Oral Cancer Treatment

The treatment plan varies from patient to patient and is established according to five main factors: (1) the patient’s age, general health and past medical history, (2) the cancer type, size, and location, (3) the treatment tolerance, (4) the risk for hidden disease, and (5) the need to save certain functions.

A better treatment outcome is achieved in patients diagnosed with oral cancer in early stages.

The main treatment approach in patients with oral cancer are: surgery and radiotherapy. Chemotherapy is also used to treat oral cancer, but it is usually used in patients with metastasis and it does not represent a primary treatment approach for oral cancer.

Surgery

Surgery is a medical procedure aimed to completely remove the tumor tissue together with surrounding healthy tissue in order to prevent a future cancer relapse.

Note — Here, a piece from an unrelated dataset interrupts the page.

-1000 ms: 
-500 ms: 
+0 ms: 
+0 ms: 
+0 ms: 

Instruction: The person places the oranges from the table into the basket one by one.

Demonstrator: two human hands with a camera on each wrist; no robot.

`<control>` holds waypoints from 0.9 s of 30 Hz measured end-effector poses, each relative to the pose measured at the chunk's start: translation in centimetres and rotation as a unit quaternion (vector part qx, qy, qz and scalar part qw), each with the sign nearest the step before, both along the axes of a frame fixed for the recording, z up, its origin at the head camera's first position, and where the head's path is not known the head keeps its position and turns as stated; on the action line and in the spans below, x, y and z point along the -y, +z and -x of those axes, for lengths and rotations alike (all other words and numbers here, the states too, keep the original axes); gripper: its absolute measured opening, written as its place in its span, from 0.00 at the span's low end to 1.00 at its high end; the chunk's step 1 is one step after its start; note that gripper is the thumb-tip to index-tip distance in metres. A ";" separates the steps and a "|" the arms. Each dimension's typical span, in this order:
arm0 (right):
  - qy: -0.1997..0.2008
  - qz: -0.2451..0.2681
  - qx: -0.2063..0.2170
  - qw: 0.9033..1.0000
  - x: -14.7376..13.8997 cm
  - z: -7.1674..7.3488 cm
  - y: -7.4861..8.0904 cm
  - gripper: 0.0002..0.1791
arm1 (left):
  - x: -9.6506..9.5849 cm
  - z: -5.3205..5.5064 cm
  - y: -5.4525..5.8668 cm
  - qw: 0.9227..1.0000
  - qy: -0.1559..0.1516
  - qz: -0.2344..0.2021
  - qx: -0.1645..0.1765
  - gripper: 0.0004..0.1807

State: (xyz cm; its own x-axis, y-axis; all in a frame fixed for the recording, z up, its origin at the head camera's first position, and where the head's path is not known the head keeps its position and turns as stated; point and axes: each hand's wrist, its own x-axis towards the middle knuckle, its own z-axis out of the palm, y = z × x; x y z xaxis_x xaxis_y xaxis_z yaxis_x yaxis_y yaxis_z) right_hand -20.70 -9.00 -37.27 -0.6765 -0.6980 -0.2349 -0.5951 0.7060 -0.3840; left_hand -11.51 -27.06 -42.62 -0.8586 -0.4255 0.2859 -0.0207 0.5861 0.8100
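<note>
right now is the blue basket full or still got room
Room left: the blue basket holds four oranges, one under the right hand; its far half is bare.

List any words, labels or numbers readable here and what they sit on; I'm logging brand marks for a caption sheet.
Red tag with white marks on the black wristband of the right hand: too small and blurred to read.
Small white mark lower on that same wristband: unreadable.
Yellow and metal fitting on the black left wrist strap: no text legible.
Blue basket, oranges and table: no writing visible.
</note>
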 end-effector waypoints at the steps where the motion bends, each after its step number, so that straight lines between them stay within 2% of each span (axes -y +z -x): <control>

There are six surgery techniques performed in patients with oral cancer. These are:

  • Primary tumor resection: This is a type of surgery where the entire tumor together with surrounding tissue is removed.
  • Mandible resection: This is a type of surgery where the tumor is removed together with part or the entire jaw bone.
  • Maxillectomy: This is a type of surgery where the tumor is removed together with part or the entire hard palate (the mouth’s roof). This surgery is usually performed when the cancer has spread to the mouth roof bone.
  • Mohs’ micrographic surgery: This is an advanced surgically procedure that relies on the microscope accuracy to trace and assure a complete removal of the cancer down to its roots, leaving healthy tissue unharmed. Moh‘s micrographic surgery removes the tumor in thin layers. Each layer of tumor removed is checked under a microscope for cancer cells and the procedure will continue until there are no more cancer cells in the removed layer. This type of surgery can be performed when the tumor is on the lip.
  • Laryngectomy: This type of surgery is performed in patients with large tumors on the tongue or oropharynx. In some cases, the surgeon has to remove the larynx (the voice box).
  • Neck dissection: This type of procedure is performed when the cancer has spread to the lymph nodes within the neck. During this procedure, the tumor is removed together with the lymph nodes affected by cancer.

 

When performed in early stages, the surgery is small with less post-surgery scars or disfiguration. When performed in advanced stages, the surgery is complex, it removes a substantial amount of tissue, and in most cases requires future reconstruction work.

Radiation therapy or radiotherapy

This is a local type therapy that uses high-energy rays or particles to destroy cancerous cells. The purpose of this treatment is to destroy cancerous tissues preserving the healthy tissue. There are two type of radiation therapy performed in patients with oral cancer:

  • External beam radiation: This form of radiation therapy uses a device called a linear accelerator that generates an external beam that is concentrated on the tumor area and breaks it up into smaller pieces. Sessions last a few minutes and are administered every day for several weeks.
  • Internal radiation: The radiation is administrated from radioactive materials (such as seeds, needles, thin tubes) inserted into the tumor.

 

Chemotherapy

This is a systemic type of treatment (affects cells throughout the entire body) that uses drugs either to stop the abnormal growth and dividing process of the cancerous cells, or to kill them. This treatment also has the ability to interfere with the cancerous cells’ replication. Chemotherapy can be administrated in combination with surgery and radiation therapy for a better treatment outcome. The chemotherapy drugs can be given intravenous or as pills.